All these EO products are gathered into the MALAREO MapBook. This map book was distributed to all MALAREO end-users. Based on a variety of thematic maps, the management of integrated vector control, including the planning of indoor residual spraying (IRS), the distribution of insecticide treated nets (ITN) or larvaciding, can be substantially improved and can result in more effective vector control measures. All geo-data were provided to the NMCs to implement the data in their data management systems. The use of these data for the work of the NMCPs and the use of this map book was also part of the capacity building done in MALAREO.

Capacity building

One of the main objectives of the project was also to train the end-user community from countries affected by malaria in the use of GIS and the application of EO products. This will enhance local malaria combating techniques and abilities. Three separate courses were organised from basis to advanced level, spread across the duration of the project. They were incremental in nature, starting with fundamental interface training and theoretical knowledge in GIS and RS, moving onto applied skills in GIS and mapping epidemiology and finally onto analysis, modelling and map production using real world data.

The three training sessions were organised at the Howard College Campus of the University of KwaZulu-Natal in Durban, South-Africa. Participants came from different provincial MCPs in South-Africa, Swaziland, Mozambique and NMCPs from Madagascar, Botswana, Angola, Sudan and the African Centre of Meteorological Applications in Niger.

The ultimate goal was to enable the participants to utilise their own data collected in the field and enable them to produce spatial products in GIS which would be useful to track, monitor and combat malaria more effectively. The envisaged outcome was to train a core group to a moderate/high level of competency in GIS, remote sensing and spatial statistics, giving them sufficient knowledge and ability to train their colleagues afterwards.

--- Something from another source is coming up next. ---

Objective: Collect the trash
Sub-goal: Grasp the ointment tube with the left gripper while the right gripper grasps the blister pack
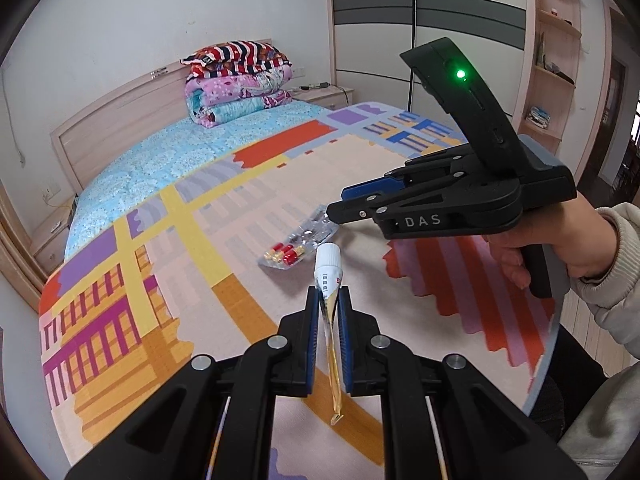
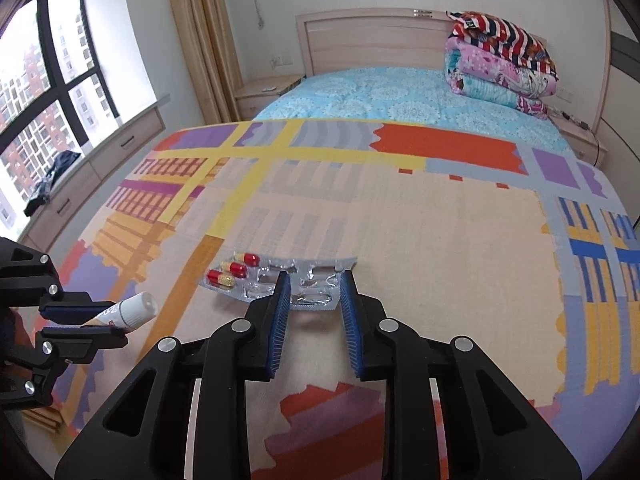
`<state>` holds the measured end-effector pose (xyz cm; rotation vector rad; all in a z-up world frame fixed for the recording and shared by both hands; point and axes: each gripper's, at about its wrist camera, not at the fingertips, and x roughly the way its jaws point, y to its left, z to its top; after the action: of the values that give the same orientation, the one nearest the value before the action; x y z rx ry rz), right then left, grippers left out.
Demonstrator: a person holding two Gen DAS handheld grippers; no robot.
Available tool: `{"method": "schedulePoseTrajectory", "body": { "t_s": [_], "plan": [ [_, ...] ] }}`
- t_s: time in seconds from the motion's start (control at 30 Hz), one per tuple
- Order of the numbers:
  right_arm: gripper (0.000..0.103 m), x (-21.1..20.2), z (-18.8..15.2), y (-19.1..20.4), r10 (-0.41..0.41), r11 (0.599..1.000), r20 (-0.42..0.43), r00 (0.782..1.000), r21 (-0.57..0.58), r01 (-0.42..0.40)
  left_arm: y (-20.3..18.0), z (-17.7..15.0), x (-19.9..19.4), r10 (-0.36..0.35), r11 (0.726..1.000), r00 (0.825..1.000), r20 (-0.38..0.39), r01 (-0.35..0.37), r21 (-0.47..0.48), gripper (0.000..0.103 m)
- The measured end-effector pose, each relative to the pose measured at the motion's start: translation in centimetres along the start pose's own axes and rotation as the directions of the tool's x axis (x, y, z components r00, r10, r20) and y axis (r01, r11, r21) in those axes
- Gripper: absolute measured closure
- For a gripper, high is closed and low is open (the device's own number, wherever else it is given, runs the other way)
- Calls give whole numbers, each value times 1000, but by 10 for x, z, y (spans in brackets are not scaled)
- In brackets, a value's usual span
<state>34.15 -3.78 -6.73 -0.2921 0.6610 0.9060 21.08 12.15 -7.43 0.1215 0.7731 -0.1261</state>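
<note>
My left gripper (image 1: 329, 296) is shut on a flattened white ointment tube (image 1: 329, 270) with a white cap, held above the patterned bedspread. The tube (image 2: 134, 309) and left gripper (image 2: 108, 322) also show at the left of the right wrist view. A silver pill blister pack (image 2: 280, 278) with three red-and-yellow capsules (image 2: 232, 270) lies flat on the bed. My right gripper (image 2: 314, 280) is open, with its blue pads (image 2: 282, 300) either side of the pack's near end. In the left wrist view the right gripper (image 1: 334, 212) reaches over the blister pack (image 1: 300, 246).
The bed (image 2: 440, 220) carries a colourful geometric spread and a blue sheet at its head. Folded quilts (image 2: 500, 60) sit by the headboard. A window ledge with dark cloth (image 2: 52, 176) runs along the left. A wardrobe (image 1: 424, 20) and shelves (image 1: 556, 60) stand beyond the bed.
</note>
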Motion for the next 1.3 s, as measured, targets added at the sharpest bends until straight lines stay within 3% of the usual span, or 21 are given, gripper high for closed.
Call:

At the end of the training sessions, all participants received a digital versatile disc (DVD), as well as hard copies with the training materials; the exercises and the lectures. All these presentations and documents are available on the MALAREO website.

Potential impact:

A final demo event with the end-users from the South African NMCP was held in South Africa in January 2013. This meeting gave a good impression on the actual and potential future impact of the MALAREO work. The developed MALAREO EO products have been presented. The end-users emphasised the benefit of these EO products for malaria control, since these products will greatly improve planning of malaria control measures and will complement the followed approach of linking environmental and epidemiological data, which is a first step towards an early warning system for malaria.

Three training sessions were organised throughout the second period of the project. The feedback on the organised courses was very positive. As the course was using open-source GIS software, it can be expected that the built-up capacity will result in immediate positive impact on the functioning and organisation of the MCPs.

MALAREO is in a good position to positively impact the use of EO and GIS for malaria vector control in the region and contribute to an operational use of spatial products at local level in the fight against malaria. However it is already clear that follow-up after the MALAREO project will be required; both in terms of continuation of the work in the project area as well as extension of the project approach to other areas.

MALAREO will hopefully contribute to a better integration and awareness of EO solutions in local and national MCPs and build on the fundaments of an EO monitoring cell that support the MCPs in their fight against malaria. Additionally, the project results should advance the state-of-the-art on malaria research and build progress towards an operational use of EO products and solutions supporting malaria vector control.